*** Exercise data ***

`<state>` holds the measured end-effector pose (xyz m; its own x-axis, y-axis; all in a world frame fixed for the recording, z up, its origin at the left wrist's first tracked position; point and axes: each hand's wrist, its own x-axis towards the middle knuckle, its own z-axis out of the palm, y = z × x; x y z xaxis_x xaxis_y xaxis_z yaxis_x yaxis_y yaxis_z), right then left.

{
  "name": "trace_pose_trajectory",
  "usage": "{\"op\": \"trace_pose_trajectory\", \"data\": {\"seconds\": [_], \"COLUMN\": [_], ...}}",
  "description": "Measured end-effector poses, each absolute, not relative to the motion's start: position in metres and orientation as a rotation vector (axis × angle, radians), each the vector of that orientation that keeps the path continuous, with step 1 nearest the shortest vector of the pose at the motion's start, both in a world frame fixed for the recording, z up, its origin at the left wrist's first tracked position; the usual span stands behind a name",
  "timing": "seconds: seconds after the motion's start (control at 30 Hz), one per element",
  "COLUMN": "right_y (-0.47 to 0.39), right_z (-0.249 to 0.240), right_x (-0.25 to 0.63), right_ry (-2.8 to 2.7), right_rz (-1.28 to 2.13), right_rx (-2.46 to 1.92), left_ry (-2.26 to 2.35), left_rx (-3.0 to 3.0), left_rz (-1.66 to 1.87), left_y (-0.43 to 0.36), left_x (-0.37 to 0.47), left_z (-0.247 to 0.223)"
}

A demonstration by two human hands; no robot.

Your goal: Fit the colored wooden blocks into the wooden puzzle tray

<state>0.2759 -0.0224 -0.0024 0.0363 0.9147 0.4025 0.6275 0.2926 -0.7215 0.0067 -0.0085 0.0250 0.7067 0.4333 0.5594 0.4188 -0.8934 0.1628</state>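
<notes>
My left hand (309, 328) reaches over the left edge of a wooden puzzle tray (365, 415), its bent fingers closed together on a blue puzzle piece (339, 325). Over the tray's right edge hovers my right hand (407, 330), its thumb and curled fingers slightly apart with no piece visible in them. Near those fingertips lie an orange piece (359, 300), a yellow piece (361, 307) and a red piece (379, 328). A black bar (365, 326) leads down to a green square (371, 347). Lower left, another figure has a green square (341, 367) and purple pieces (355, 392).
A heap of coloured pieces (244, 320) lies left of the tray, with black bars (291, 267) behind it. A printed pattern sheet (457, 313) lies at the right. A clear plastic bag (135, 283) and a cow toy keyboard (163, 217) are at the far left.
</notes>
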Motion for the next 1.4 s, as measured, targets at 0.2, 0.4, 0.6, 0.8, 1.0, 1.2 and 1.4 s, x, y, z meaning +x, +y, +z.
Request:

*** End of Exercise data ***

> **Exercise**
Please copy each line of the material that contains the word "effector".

> **Output of the task**
`<state>` holds the measured end-effector pose (xyz m; its own x-axis, y-axis; all in a world frame fixed for the recording, z up, its origin at the left wrist's first tracked position; point and axes: each hand's wrist, its own x-axis towards the middle knuckle, its own z-axis out of the palm, y = z × x; x y z xaxis_x xaxis_y xaxis_z yaxis_x yaxis_y yaxis_z), right then left.
  "description": "Measured end-effector poses, each absolute, not relative to the motion's start: position in metres and orientation as a rotation vector (axis × angle, radians), each the vector of that orientation that keeps the path continuous, with step 1 nearest the shortest vector of the pose at the motion's start, both in a world frame fixed for the recording, z up, its origin at the left wrist's first tracked position; the usual span stands behind a name",

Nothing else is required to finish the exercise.